- **What to work on**
Output exactly what appears from the line containing "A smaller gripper" to the end of the data below, and nothing more.

---- Collected data

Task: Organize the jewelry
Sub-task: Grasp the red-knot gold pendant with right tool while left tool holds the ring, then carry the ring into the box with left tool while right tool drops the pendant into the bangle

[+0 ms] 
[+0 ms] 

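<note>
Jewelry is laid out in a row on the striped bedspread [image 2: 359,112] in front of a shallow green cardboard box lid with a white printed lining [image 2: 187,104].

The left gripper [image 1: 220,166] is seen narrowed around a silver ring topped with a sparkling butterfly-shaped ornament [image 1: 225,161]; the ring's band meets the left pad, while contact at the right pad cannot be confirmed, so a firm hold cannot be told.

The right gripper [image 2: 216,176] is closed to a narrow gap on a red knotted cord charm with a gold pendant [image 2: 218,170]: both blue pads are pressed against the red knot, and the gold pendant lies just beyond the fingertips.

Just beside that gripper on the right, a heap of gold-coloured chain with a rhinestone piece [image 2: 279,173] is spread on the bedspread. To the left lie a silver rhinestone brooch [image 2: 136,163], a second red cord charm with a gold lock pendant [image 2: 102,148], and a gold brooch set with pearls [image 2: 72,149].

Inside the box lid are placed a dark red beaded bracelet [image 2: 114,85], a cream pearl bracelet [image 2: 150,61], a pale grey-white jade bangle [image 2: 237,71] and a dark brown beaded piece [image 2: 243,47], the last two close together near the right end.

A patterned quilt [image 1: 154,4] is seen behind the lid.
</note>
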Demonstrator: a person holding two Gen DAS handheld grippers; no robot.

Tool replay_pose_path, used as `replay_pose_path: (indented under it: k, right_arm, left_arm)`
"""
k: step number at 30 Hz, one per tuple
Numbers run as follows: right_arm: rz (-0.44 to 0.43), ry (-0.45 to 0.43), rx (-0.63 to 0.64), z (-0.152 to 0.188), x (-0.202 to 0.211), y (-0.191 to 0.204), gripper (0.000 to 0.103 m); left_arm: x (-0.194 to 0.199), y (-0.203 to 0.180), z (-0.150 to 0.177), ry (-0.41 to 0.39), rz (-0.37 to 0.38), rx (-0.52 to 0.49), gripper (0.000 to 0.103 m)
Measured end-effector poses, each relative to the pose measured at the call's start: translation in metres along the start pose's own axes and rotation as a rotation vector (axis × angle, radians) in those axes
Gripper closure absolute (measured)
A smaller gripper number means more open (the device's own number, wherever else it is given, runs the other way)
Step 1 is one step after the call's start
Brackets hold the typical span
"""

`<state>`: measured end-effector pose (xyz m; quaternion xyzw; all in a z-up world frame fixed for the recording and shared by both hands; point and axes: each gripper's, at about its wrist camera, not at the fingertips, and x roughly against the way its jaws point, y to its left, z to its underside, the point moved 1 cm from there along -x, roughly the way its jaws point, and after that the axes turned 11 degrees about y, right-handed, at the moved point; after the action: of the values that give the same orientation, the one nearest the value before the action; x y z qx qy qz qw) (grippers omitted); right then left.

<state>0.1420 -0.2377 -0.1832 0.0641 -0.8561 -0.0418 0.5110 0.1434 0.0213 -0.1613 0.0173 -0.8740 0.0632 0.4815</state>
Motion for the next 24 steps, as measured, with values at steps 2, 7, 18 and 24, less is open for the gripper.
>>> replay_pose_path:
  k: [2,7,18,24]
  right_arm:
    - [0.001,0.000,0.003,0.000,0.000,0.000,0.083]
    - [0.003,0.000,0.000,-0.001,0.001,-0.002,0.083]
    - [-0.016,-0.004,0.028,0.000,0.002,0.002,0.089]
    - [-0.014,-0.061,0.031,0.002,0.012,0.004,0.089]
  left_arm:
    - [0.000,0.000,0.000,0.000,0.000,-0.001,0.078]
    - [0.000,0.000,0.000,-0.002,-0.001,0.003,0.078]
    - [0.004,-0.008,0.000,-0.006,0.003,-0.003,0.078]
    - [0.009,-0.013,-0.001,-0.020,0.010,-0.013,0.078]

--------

- **Result for this task**
A smaller gripper number means more open (the device's own number, wherever else it is given, runs the other way)
Step 1 is one step after the call's start
Brackets hold the typical span
"""

`<state>`: measured end-effector pose (xyz m; quaternion xyzw; all in a z-up world frame fixed for the recording and shared by both hands; point and axes: each gripper's, at about its wrist camera, not at the fingertips, and x roughly against the way its jaws point, y to its left, z to its underside, the point moved 1 cm from there along -x, roughly the way its jaws point, and after that the axes turned 11 degrees about y, right-handed, at the moved point; after the action: of the values that give the same orientation, the one nearest the value before the action; x y z qx qy qz qw) (grippers omitted); right then left.

<state>0.1420 -0.2377 -0.1832 0.0641 -0.8561 -0.0418 0.5110 0.1434 0.0213 -0.1613 0.0173 -0.8740 0.0632 0.4815</state>
Motion for the next 24 steps, as measured, with values at steps 2, 7, 18 and 24, less is open for the gripper.
>>> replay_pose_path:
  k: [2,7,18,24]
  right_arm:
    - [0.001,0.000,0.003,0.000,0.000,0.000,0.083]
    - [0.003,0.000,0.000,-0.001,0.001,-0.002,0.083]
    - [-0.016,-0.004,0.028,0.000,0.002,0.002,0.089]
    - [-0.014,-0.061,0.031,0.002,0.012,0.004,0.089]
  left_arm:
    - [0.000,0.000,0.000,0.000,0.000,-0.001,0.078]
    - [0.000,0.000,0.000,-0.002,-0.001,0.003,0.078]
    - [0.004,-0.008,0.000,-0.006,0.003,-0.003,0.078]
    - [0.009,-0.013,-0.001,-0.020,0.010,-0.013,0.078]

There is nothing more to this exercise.